START LISTED RECORDS

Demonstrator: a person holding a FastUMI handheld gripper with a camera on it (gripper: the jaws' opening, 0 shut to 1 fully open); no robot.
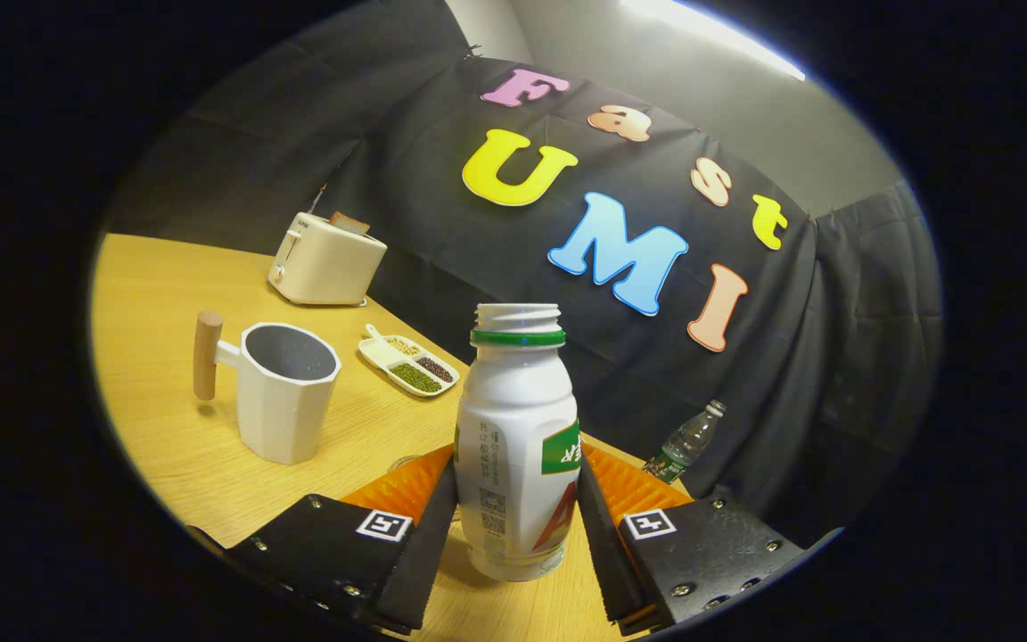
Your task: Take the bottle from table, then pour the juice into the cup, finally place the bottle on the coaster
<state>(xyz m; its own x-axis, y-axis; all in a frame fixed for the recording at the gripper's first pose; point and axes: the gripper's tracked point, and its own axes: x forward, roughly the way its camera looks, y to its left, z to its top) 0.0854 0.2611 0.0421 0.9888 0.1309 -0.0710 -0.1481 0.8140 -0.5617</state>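
Observation:
A white plastic bottle with a green neck ring and no cap stands upright between my fingers. My gripper is shut on it, with both pads pressed against its lower body. Its base sits at or just above the wooden table; I cannot tell which. The cup, a white faceted mug with a wooden handle and a grey inside, stands on the table ahead and to the left of the bottle, apart from it. A small pale round edge peeks out just beyond the left finger; what it is stays unclear.
A cream toaster with a slice of bread in it stands at the back of the table. A white divided dish of beans lies between the cup and the wall. A clear plastic bottle stands beyond the right finger.

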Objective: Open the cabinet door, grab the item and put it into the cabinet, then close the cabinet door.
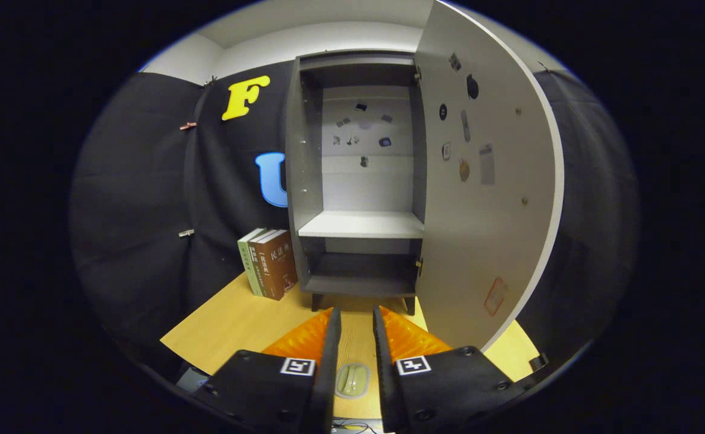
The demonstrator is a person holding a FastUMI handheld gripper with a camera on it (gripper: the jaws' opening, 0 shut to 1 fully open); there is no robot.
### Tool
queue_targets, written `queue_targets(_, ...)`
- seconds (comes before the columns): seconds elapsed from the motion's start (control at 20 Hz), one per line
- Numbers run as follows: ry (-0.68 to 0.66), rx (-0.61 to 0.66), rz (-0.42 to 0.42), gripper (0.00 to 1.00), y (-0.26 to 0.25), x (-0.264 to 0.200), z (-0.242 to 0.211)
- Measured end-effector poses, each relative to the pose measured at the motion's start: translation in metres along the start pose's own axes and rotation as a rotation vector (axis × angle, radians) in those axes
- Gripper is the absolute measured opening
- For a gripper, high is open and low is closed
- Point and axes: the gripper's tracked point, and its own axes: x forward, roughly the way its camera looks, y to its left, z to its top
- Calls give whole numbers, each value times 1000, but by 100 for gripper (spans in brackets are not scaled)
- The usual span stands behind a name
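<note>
The grey cabinet (304,181) stands on the wooden table (232,325) beyond my fingers. Its door (485,199) is swung wide open to the right, showing a pale shelf (361,225) and an empty lower compartment (361,274). My gripper (357,310) points at the cabinet's foot, and only a narrow gap separates its fingers. A small pale green oval item (352,380) lies on the table in that gap, back near the fingers' base. I see no finger pressing on it.
Three upright books (271,262) stand against the cabinet's left side. Small stickers dot the cabinet's back wall and the inside of the door. Black cloth walls close the booth on the left and right. The open door's edge reaches down near my right finger.
</note>
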Motion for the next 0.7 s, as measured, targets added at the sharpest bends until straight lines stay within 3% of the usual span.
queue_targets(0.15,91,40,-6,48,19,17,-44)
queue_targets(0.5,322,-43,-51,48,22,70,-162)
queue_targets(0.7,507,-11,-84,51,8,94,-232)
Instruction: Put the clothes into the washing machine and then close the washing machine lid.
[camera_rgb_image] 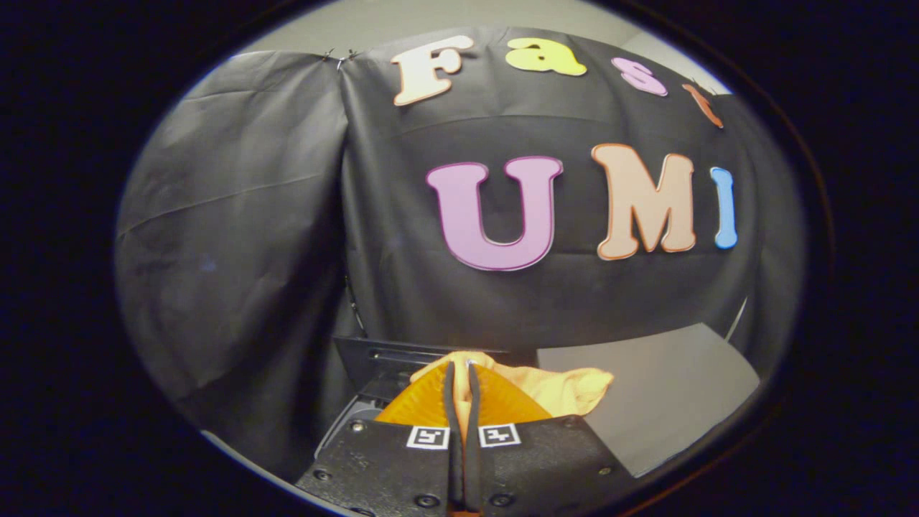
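The black cloth wall (237,237) rises behind everything. Below it, to the right beyond the fingers, lies a grey bench (668,388) top. To the left, just ahead of the fingers, sits the dark washing machine (373,359), its raised lid (388,352) standing against the wall. The hand-held gripper (463,373) is clenched on a yellow-orange piece of clothing (567,391), both fingers pressed nearly together on the fabric, which bunches out to the right above the machine's edge.
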`<state>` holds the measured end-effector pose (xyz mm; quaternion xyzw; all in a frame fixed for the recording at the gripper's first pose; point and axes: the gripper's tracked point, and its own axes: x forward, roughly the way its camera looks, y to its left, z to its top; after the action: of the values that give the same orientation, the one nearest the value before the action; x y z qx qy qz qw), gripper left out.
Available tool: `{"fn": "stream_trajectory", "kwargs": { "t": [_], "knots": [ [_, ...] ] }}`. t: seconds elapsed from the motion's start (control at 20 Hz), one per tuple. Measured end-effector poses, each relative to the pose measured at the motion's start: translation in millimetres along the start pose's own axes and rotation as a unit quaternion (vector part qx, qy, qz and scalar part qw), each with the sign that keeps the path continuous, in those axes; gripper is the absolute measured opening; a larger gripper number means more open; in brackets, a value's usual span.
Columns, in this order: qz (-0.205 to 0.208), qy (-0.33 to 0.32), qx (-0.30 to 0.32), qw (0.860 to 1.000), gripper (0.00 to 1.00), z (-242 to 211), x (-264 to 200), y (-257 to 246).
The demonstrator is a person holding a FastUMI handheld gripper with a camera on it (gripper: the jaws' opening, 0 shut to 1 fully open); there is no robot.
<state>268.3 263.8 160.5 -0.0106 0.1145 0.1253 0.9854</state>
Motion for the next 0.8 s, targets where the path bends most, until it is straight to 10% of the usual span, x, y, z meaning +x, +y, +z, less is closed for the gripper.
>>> {"fn": "stream_trajectory", "kwargs": {
  "t": [0.8],
  "knots": [
    [0.038,0.105,0.026,0.993,0.01,-194,101,89]
  ]
}}
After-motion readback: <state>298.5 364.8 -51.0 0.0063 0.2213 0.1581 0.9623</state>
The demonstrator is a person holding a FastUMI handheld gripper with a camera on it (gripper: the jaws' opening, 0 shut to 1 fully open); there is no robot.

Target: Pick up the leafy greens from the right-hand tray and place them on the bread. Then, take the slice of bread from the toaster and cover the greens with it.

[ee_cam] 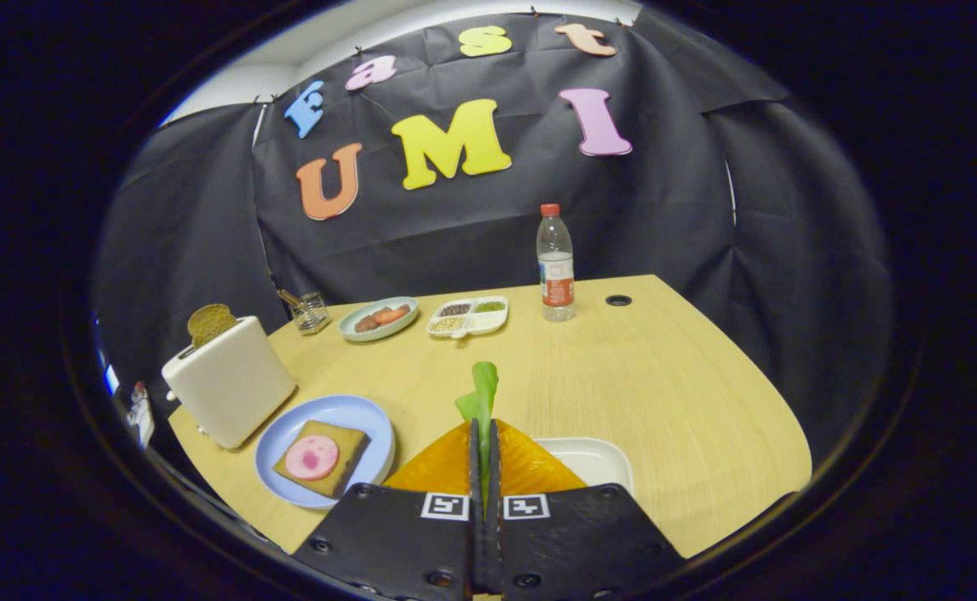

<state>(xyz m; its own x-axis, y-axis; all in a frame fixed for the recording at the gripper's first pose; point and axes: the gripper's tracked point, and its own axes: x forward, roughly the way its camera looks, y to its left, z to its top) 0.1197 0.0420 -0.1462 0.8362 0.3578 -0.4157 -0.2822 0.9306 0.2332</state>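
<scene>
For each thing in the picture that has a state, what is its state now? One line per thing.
claw: shut on the leafy greens, lifted above the table
leafy greens: held between the fingers, tip sticking up
toaster: a bread slice sticking up from its slot
bread on blue plate: lying flat, pink round slice on top, no greens yet
white tray: partly hidden behind the claw
water bottle: upright, capped

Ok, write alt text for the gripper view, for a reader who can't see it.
The gripper is shut on a leafy green above a wooden table. Ahead to its left, a blue plate holds bread topped with a pink slice, beside a white toaster with a bread slice sticking up.
</scene>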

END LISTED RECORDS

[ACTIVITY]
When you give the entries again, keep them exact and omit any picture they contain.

[WRITTEN REPLY]
Demonstrator: a person holding a FastUMI handheld gripper with a camera on it (gripper: the jaws' opening, 0 shut to 1 fully open); no robot.
Your task: Take the bottle from table, then pour the juice into the cup, finally place the bottle on the coaster
<state>(xyz m; its own x-axis, y-axis; all in a frame fixed for the recording at the gripper's first pose; point and axes: the gripper's tracked point, and its own axes: x forward, roughly the way its camera looks, y to its left, z to its top) 0.0854 0.2611 0.0421 0.9888 0.1309 -0.0710 -0.1481 0.8140 -0.5617</state>
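Observation:
A white plastic bottle with a green neck ring and no cap stands upright between my fingers. My gripper is shut on it, with both pads pressed against its lower body. Its base sits at or just above the wooden table; I cannot tell which. The cup, a white faceted mug with a wooden handle and a grey inside, stands on the table ahead and to the left of the bottle, apart from it. A small pale round edge peeks out just beyond the left finger; what it is stays unclear.
A cream toaster with a slice of bread in it stands at the back of the table. A white divided dish of beans lies between the cup and the wall. A clear plastic bottle stands beyond the right finger.
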
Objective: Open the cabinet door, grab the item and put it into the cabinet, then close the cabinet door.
The demonstrator is a person holding a FastUMI handheld gripper with a camera on it (gripper: the jaws' opening, 0 shut to 1 fully open); there is no robot.
### Tool
queue_targets, written `queue_targets(_, ...)`
- seconds (comes before the columns): seconds elapsed from the motion's start (control at 20 Hz), one per line
- Numbers run as follows: ry (-0.68 to 0.66), rx (-0.61 to 0.66), rz (-0.42 to 0.42), gripper (0.00 to 1.00), y (-0.26 to 0.25), x (-0.264 to 0.200), z (-0.242 to 0.211)
- Measured end-effector poses, each relative to the pose measured at the motion's start: translation in metres along the start pose's own axes and rotation as a rotation vector (axis × angle, radians) in those axes
- Gripper is the absolute measured opening
- For a gripper, high is open and low is closed
- Point and axes: the gripper's tracked point, and its own axes: x forward, roughly the way its camera looks, y to its left, z to its top
- Calls give whole numbers, each value times 1000, but by 100 for gripper (spans in brackets are not scaled)
- The usual span stands behind a name
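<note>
The grey cabinet (304,181) stands on the wooden table (232,325) beyond my fingers. Its door (485,199) is swung wide open to the right, showing a pale shelf (361,225) and an empty lower compartment (361,274). My gripper (357,310) points at the cabinet's foot, and only a narrow gap separates its fingers. A small pale green oval item (352,380) lies on the table in that gap, back near the fingers' base. I see no finger pressing on it.
Three upright books (271,262) stand against the cabinet's left side. Small stickers dot the cabinet's back wall and the inside of the door. Black cloth walls close the booth on the left and right. The open door's edge reaches down near my right finger.
</note>
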Motion for the next 0.7 s, as measured, targets added at the sharpest bends until straight lines stay within 3% of the usual span.
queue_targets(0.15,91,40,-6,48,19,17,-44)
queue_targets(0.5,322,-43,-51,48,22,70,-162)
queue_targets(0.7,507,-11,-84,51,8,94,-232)
Instruction: Put the clothes into the washing machine and then close the washing machine lid.
[camera_rgb_image] 
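The black cloth wall (237,237) rises behind everything. Below it, to the right beyond the fingers, lies a grey bench (668,388) top. To the left, just ahead of the fingers, sits the dark washing machine (373,359), its raised lid (388,352) standing against the wall. The hand-held gripper (463,373) is clenched on a yellow-orange piece of clothing (567,391), both fingers pressed nearly together on the fabric, which bunches out to the right above the machine's edge.
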`<state>` holds the measured end-effector pose (xyz mm; quaternion xyzw; all in a frame fixed for the recording at the gripper's first pose; point and axes: the gripper's tracked point, and its own axes: x forward, roughly the way its camera looks, y to its left, z to its top; after the action: of the values that give the same orientation, the one nearest the value before the action; x y z qx qy qz qw), gripper left out.
Available tool: `{"fn": "stream_trajectory", "kwargs": { "t": [_], "knots": [ [_, ...] ] }}`. t: seconds elapsed from the motion's start (control at 20 Hz), one per tuple. Measured end-effector poses, each relative to the pose measured at the motion's start: translation in millimetres along the start pose's own axes and rotation as a unit quaternion (vector part qx, qy, qz and scalar part qw), each with the sign that keeps the path continuous, in those axes; gripper is the absolute measured opening; a larger gripper number means more open; in brackets, a value's usual span.
Columns, in this order: qz (-0.205 to 0.208), qy (-0.33 to 0.32), qx (-0.30 to 0.32), qw (0.860 to 1.000), gripper (0.00 to 1.00), z (-242 to 211), x (-264 to 200), y (-257 to 246).
The demonstrator is a person holding a FastUMI handheld gripper with a camera on it (gripper: the jaws' opening, 0 shut to 1 fully open); there is no robot.
<state>268.3 263.8 160.5 -0.0106 0.1145 0.1253 0.9854</state>
Motion for the next 0.8 s, targets where the path bends most, until it is straight to 10% of the usual span, x, y, z meaning +x, +y, +z, less is closed for the gripper.
>>> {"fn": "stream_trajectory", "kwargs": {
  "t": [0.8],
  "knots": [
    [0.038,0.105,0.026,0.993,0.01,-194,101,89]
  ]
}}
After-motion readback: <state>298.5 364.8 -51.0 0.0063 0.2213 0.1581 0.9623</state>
The demonstrator is a person holding a FastUMI handheld gripper with a camera on it (gripper: the jaws' opening, 0 shut to 1 fully open); there is no robot.

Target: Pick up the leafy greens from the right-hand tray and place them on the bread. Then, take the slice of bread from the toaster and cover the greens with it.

[ee_cam] 

<state>(xyz m; its own x-axis, y-axis; all in a frame fixed for the recording at the gripper's first pose; point and axes: the gripper's tracked point, and its own axes: x forward, roughly the way its camera looks, y to its left, z to its top) 0.1197 0.0420 -0.1462 0.8362 0.3578 -0.4157 -0.2822 0.9306 0.2332</state>
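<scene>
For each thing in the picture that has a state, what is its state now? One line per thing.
claw: shut on the leafy greens, lifted above the table
leafy greens: held between the fingers, tip sticking up
toaster: a bread slice sticking up from its slot
bread on blue plate: lying flat, pink round slice on top, no greens yet
white tray: partly hidden behind the claw
water bottle: upright, capped

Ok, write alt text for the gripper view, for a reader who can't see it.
The gripper is shut on a leafy green above a wooden table. Ahead to its left, a blue plate holds bread topped with a pink slice, beside a white toaster with a bread slice sticking up.
</scene>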

Nothing further is needed for this exercise.